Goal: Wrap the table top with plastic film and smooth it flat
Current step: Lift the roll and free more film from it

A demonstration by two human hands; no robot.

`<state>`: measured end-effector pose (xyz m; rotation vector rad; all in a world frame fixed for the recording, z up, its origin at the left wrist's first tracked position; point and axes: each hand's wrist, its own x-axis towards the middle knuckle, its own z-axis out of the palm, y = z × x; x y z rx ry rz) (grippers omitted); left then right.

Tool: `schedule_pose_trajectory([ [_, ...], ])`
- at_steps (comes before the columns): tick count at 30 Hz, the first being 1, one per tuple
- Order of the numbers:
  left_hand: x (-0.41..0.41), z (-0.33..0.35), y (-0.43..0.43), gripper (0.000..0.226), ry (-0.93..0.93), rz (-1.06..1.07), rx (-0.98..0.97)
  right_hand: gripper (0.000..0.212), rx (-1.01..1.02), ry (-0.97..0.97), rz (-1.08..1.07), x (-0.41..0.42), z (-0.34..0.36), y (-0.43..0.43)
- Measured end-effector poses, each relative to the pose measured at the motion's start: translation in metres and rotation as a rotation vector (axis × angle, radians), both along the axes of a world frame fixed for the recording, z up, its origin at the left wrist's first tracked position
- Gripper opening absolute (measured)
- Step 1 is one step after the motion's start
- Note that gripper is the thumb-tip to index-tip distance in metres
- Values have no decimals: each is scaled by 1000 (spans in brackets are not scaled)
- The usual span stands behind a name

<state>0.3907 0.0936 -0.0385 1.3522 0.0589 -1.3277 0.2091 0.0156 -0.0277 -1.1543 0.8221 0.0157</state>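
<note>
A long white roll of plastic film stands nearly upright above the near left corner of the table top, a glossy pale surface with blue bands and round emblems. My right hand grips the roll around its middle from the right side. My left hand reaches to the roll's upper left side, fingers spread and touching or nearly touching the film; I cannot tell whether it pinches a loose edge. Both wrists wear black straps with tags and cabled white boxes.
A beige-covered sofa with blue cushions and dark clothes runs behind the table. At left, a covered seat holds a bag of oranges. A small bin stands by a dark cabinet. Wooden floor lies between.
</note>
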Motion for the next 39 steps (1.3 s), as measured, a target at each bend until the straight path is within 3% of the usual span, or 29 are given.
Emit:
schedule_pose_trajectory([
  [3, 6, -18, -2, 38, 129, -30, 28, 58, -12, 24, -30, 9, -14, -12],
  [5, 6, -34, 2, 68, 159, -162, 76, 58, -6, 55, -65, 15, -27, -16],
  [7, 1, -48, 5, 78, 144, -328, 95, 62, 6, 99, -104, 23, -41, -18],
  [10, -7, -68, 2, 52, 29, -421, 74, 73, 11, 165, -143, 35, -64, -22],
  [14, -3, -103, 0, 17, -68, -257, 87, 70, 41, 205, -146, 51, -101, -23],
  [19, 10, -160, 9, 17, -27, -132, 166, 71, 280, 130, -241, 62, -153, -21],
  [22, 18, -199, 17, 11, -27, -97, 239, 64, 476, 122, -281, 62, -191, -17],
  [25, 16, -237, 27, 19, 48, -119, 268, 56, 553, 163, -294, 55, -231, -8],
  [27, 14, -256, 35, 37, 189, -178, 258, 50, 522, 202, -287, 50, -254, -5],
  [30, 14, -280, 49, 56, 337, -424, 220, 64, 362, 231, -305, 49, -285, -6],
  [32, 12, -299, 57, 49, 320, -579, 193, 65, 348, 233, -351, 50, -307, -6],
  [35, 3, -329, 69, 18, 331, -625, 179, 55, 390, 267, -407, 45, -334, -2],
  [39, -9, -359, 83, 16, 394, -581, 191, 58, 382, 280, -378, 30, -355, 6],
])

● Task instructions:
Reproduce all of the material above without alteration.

● Your response:
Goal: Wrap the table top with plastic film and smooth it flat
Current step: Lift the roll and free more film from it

A demonstration by two human hands; no robot.

`<state>`: measured end-effector pose (xyz m; rotation vector rad; all in a world frame fixed for the recording, z up, its origin at the left wrist's first tracked position; point and axes: each hand's wrist, its own x-axis towards the middle knuckle, its own z-axis out of the palm, y = z × x; x y z rx ry rz) (grippers omitted); left then right.

Tool: `schedule_pose_trajectory([ [_, ...], ])`
- at_steps (comes before the columns): tick count at 30 Hz, the first being 1, one per tuple
- Order of the numbers:
  left_hand: x (-0.41..0.41), z (-0.33..0.35), y (-0.43..0.43), gripper (0.000..0.226), ry (-0.93..0.93), rz (-1.06..1.07), rx (-0.98..0.97)
  right_hand: gripper (0.000..0.212), rx (-1.01..1.02), ry (-0.97..0.97), rz (-1.08..1.07), x (-0.41..0.42), z (-0.34..0.36), y (-0.43..0.43)
- Measured end-effector poses, each relative to the pose measured at the motion's start: translation in metres and rotation as a rotation vector (axis × angle, radians), both along the axes of a world frame fixed for the recording, z up, its origin at the left wrist's first tracked position
- Gripper opening absolute (measured)
- Step 1 is one step after the motion's start
- Note that gripper is the thumb-tip to index-tip distance in metres
- Values have no decimals: each is scaled by 1000 (spans in brackets are not scaled)
- The usual span stands behind a name

<state>0.3907 0.0936 -0.0385 1.3522 0.0589 -1.3277 0.2091 0.0156 -0.0277 -1.1543 0.8221 0.0157</state>
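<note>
A long white roll of plastic film stands nearly upright above the near left corner of the table top, a glossy pale surface with blue bands and round emblems. My right hand grips the roll around its middle from the right side. My left hand reaches to the roll's upper left side, fingers spread and touching or nearly touching the film; I cannot tell whether it pinches a loose edge. Both wrists wear black straps with tags and cabled white boxes.
A beige-covered sofa with blue cushions and dark clothes runs behind the table. At left, a covered seat holds a bag of oranges. A small bin stands by a dark cabinet. Wooden floor lies between.
</note>
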Motion for the next 39 steps (1.3 s), as measured, a target at each bend until the straight path is within 3% of the usual span, or 29 are given.
Emit:
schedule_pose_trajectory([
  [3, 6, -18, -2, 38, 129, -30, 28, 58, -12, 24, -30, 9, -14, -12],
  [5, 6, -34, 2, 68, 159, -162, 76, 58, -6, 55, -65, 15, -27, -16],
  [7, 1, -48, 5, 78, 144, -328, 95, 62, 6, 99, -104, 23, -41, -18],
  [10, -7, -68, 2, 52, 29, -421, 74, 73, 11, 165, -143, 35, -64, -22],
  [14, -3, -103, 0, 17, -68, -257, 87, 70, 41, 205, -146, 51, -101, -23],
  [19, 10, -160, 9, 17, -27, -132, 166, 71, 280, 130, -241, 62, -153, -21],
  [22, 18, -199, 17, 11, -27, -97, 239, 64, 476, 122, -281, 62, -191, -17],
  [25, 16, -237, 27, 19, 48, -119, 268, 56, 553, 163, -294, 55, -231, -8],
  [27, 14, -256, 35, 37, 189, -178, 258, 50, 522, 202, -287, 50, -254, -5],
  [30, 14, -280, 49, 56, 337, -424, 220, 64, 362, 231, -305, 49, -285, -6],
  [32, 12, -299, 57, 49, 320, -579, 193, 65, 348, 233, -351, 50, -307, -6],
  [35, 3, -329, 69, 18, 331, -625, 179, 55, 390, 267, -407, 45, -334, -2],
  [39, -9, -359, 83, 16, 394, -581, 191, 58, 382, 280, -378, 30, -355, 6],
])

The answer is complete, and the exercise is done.